An exact reproduction of the listing is wanted, with the pictures dropped.

==========

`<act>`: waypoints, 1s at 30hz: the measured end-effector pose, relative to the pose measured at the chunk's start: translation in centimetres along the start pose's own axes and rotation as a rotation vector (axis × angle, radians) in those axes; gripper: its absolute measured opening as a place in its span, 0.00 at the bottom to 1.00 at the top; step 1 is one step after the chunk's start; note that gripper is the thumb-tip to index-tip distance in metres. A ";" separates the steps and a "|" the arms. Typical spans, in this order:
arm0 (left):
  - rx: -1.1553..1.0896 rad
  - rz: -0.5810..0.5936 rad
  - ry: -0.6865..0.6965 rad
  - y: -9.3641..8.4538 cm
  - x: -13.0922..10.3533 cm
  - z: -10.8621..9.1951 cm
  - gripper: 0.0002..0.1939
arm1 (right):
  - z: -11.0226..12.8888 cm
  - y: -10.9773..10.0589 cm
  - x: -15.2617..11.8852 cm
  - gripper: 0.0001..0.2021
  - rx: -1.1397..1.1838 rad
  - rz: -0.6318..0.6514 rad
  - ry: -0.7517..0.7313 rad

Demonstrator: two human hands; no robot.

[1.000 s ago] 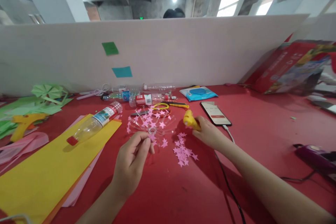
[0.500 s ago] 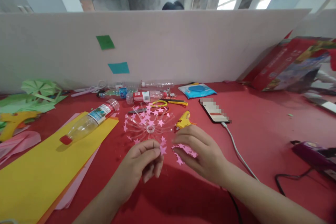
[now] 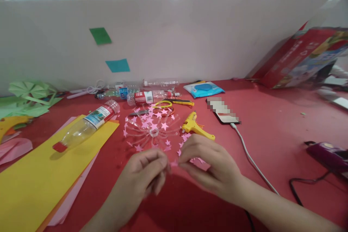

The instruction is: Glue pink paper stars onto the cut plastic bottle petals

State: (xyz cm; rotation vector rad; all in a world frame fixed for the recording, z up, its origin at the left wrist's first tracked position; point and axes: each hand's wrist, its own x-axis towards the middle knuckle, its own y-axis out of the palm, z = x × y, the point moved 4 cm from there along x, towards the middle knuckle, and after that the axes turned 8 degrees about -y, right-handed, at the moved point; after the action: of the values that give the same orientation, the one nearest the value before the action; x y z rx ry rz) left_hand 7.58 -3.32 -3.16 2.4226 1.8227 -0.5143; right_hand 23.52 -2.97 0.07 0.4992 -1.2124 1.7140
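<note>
**Both hands on one pink paper star, mid-bench toward the near edge**

Left hand (image 3: 148,172): fingers curled, thumb and fingertips pinching the left end of a pink paper star (image 3: 174,164); blurred there. Right hand (image 3: 208,165): thumb and forefinger pinching the star's right end, other fingers curled above. Star sits in the gap between the hands, above the red bench (image 3: 272,127).

Yellow paper sheets (image 3: 49,174) run in from the near left corner, orange and pink sheets under them. Purple corded device (image 3: 327,157) by the right edge, black cord trailing nearward.

Loose pink star pile (image 3: 180,145) just beyond the right hand, partly hidden by it. Left of the pile: clear plastic piece, strips fanned around a ring (image 3: 154,132), pink stars over its far side. Yellow glue gun (image 3: 194,125) just right of it, lying on its side.

Red-capped clear bottle (image 3: 81,127) lies across the yellow sheets. Phone (image 3: 224,114) right of the glue gun, white cable plugged in its near end.

Farther: scissors (image 3: 138,113) behind the fanned plastic, then red-labelled bottle (image 3: 143,98) on its side, blue wipes pack (image 3: 203,89) near the far edge. White partition (image 3: 190,40) along the far edge.
</note>
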 end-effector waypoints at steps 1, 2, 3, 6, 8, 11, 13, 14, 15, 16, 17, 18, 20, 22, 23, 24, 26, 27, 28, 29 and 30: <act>0.140 -0.172 0.157 -0.7 0.0 -0.6 0.11 | -0.4 -0.2 0.1 0.06 -0.020 -0.036 0.041; 0.297 -0.346 0.328 -1.2 -0.2 -1.2 0.10 | -0.9 -0.4 0.1 0.06 -0.052 -0.072 0.080; 0.455 -0.493 0.487 -1.5 -0.4 -1.7 0.08 | -1.4 -0.5 0.1 0.07 -0.090 -0.099 0.107; 0.810 -0.701 0.756 -1.0 0.0 -2.2 0.07 | -2.7 -0.3 0.2 0.07 -0.180 -0.119 0.092; 0.920 -0.748 0.788 -0.4 0.8 -1.9 0.09 | -3.2 0.0 0.3 0.07 -0.210 -0.110 0.045; 0.990 -0.791 0.785 0.4 1.6 -1.6 0.11 | -3.5 0.6 0.3 0.06 -0.243 -0.097 0.014; 0.988 -0.825 0.783 0.7 1.7 -1.5 0.10 | -3.6 0.8 0.2 0.06 -0.252 -0.079 0.010; 0.979 -0.836 0.784 0.7 1.7 -1.4 0.09 | -3.5 0.9 0.2 0.06 -0.255 -0.069 0.007; 0.966 -0.842 0.785 0.8 1.7 -1.4 0.07 | -3.5 1.0 0.2 0.06 -0.258 -0.057 0.002; 0.954 -0.841 0.788 0.8 1.7 -1.4 0.06 | -3.4 1.1 0.1 0.06 -0.263 -0.043 -0.003; 0.943 -0.835 0.791 0.8 1.7 -1.3 0.06 | -3.4 1.2 0.1 0.06 -0.270 -0.030 -0.007; 0.936 -0.824 0.794 0.8 1.7 -1.3 0.05 | -3.4 1.2 0.0 0.07 -0.277 -0.017 -0.014; 0.922 -0.800 0.802 0.9 1.6 -1.3 0.06 | -3.4 1.4 -0.1 0.07 -0.296 0.002 -0.034; 0.914 -0.784 0.810 1.0 1.5 -1.3 0.06 | -3.4 1.5 -0.2 0.07 -0.320 0.016 -0.052; 0.912 -0.779 0.815 1.0 1.5 -1.3 0.06 | -3.5 1.6 -0.3 0.07 -0.331 0.023 -0.057; 0.911 -0.775 0.821 1.1 1.4 -1.3 0.06 | -3.5 1.7 -0.3 0.08 -0.338 0.029 -0.058; 0.911 -0.771 0.824 1.2 1.4 -1.4 0.06 | -3.6 1.7 -0.4 0.08 -0.343 0.037 -0.057; 0.911 -0.770 0.827 1.2 1.4 -1.4 0.06 | -3.6 1.7 -0.4 0.08 -0.341 0.037 -0.057; 0.910 -0.771 0.832 1.2 1.4 -1.4 0.06 | -3.6 1.7 -0.4 0.07 -0.339 0.036 -0.057; 0.910 -0.772 0.834 1.2 1.4 -1.5 0.05 | -3.5 1.7 -0.4 0.07 -0.336 0.032 -0.058; 0.910 -0.774 0.835 1.2 1.4 -1.5 0.05 | -3.5 1.7 -0.4 0.07 -0.332 0.029 -0.059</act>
State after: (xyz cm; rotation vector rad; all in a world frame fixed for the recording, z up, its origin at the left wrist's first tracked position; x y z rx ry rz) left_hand 9.35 -2.05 -2.35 2.4757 3.6073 -0.4479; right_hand 22.89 -0.14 -2.54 0.3336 -1.5175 1.4899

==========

**Expected output:**
`<act>`: waypoints, 1s at 30hz: the measured end-effector pose, relative to the pose measured at the chunk's start: translation in centimetres along the start pose's own axes and rotation as a rotation vector (axis × angle, radians) in those axes; gripper: its absolute measured opening as a place in its span, 0.00 at the bottom to 1.00 at the top; step 1 is one step after the chunk's start; note that gripper is the thumb-tip to index-tip distance in metres. A ";" separates the steps and a "|" the arms. Typical spans, in this order:
arm0 (left):
  - rx: -1.1553..1.0896 rad
  - rz: -0.5810..0.5936 rad
  - ry: -0.6865..0.6965 rad
  - y: -9.3641..8.4538 cm
  - x: -13.0922..10.3533 cm
  - z: -10.8621..9.1951 cm
  - gripper: 0.0002..0.1939
arm1 (right):
  - z: -11.0226..12.8888 cm
  - y: -10.9773..10.0589 cm
  - x: -15.2617..11.8852 cm
  - gripper: 0.0001..0.2021
  - rx: -1.1397..1.1838 rad
  - rz: -0.6318..0.6514 rad
  - ry: -0.7517..0.7313 rad

Demonstrator: two human hands; no robot.

[1.000 s ago] 
[0.500 s ago] 
[now] 

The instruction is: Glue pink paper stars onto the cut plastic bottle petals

State: (xyz cm; rotation vector rad; all in a world frame fixed for the recording, z up, its origin at the left wrist's first tracked position; point and axes: each hand's wrist, its own x-axis towards the middle knuckle, its own y-axis out of the palm, z = x × y, the point moved 4 cm from there along x, towards the middle knuckle, and after that the axes turned 8 degrees about -y, right-handed, at the moved point; after the action: of the values that give the same orientation, the one nearest the value before the action; x y z rx ry rz) left_hand 7.58 -3.32 -3.16 2.4226 1.8227 -0.5143; right_hand 23.52 -2.97 0.07 0.4992 -1.2124 1.7140
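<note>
**Both hands on one pink paper star, mid-bench toward the near edge**

Left hand (image 3: 148,172): fingers curled, thumb and fingertips pinching the left end of a pink paper star (image 3: 174,164); blurred there. Right hand (image 3: 208,165): thumb and forefinger pinching the star's right end, other fingers curled above. Star sits in the gap between the hands, above the red bench (image 3: 272,127).

Yellow paper sheets (image 3: 49,174) run in from the near left corner, orange and pink sheets under them. Purple corded device (image 3: 327,157) by the right edge, black cord trailing nearward.

Loose pink star pile (image 3: 180,145) just beyond the right hand, partly hidden by it. Left of the pile: clear plastic piece, strips fanned around a ring (image 3: 154,132), pink stars over its far side. Yellow glue gun (image 3: 194,125) just right of it, lying on its side.

Red-capped clear bottle (image 3: 81,127) lies across the yellow sheets. Phone (image 3: 224,114) right of the glue gun, white cable plugged in its near end.

Farther: scissors (image 3: 138,113) behind the fanned plastic, then red-labelled bottle (image 3: 143,98) on its side, blue wipes pack (image 3: 203,89) near the far edge. White partition (image 3: 190,40) along the far edge.
</note>
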 end-effector waypoints at steps 1, 2, 3, 6, 8, 11, 13, 14, 15, 16, 17, 18, 20, 22, 23, 24, 26, 27, 28, 29 and 30: <act>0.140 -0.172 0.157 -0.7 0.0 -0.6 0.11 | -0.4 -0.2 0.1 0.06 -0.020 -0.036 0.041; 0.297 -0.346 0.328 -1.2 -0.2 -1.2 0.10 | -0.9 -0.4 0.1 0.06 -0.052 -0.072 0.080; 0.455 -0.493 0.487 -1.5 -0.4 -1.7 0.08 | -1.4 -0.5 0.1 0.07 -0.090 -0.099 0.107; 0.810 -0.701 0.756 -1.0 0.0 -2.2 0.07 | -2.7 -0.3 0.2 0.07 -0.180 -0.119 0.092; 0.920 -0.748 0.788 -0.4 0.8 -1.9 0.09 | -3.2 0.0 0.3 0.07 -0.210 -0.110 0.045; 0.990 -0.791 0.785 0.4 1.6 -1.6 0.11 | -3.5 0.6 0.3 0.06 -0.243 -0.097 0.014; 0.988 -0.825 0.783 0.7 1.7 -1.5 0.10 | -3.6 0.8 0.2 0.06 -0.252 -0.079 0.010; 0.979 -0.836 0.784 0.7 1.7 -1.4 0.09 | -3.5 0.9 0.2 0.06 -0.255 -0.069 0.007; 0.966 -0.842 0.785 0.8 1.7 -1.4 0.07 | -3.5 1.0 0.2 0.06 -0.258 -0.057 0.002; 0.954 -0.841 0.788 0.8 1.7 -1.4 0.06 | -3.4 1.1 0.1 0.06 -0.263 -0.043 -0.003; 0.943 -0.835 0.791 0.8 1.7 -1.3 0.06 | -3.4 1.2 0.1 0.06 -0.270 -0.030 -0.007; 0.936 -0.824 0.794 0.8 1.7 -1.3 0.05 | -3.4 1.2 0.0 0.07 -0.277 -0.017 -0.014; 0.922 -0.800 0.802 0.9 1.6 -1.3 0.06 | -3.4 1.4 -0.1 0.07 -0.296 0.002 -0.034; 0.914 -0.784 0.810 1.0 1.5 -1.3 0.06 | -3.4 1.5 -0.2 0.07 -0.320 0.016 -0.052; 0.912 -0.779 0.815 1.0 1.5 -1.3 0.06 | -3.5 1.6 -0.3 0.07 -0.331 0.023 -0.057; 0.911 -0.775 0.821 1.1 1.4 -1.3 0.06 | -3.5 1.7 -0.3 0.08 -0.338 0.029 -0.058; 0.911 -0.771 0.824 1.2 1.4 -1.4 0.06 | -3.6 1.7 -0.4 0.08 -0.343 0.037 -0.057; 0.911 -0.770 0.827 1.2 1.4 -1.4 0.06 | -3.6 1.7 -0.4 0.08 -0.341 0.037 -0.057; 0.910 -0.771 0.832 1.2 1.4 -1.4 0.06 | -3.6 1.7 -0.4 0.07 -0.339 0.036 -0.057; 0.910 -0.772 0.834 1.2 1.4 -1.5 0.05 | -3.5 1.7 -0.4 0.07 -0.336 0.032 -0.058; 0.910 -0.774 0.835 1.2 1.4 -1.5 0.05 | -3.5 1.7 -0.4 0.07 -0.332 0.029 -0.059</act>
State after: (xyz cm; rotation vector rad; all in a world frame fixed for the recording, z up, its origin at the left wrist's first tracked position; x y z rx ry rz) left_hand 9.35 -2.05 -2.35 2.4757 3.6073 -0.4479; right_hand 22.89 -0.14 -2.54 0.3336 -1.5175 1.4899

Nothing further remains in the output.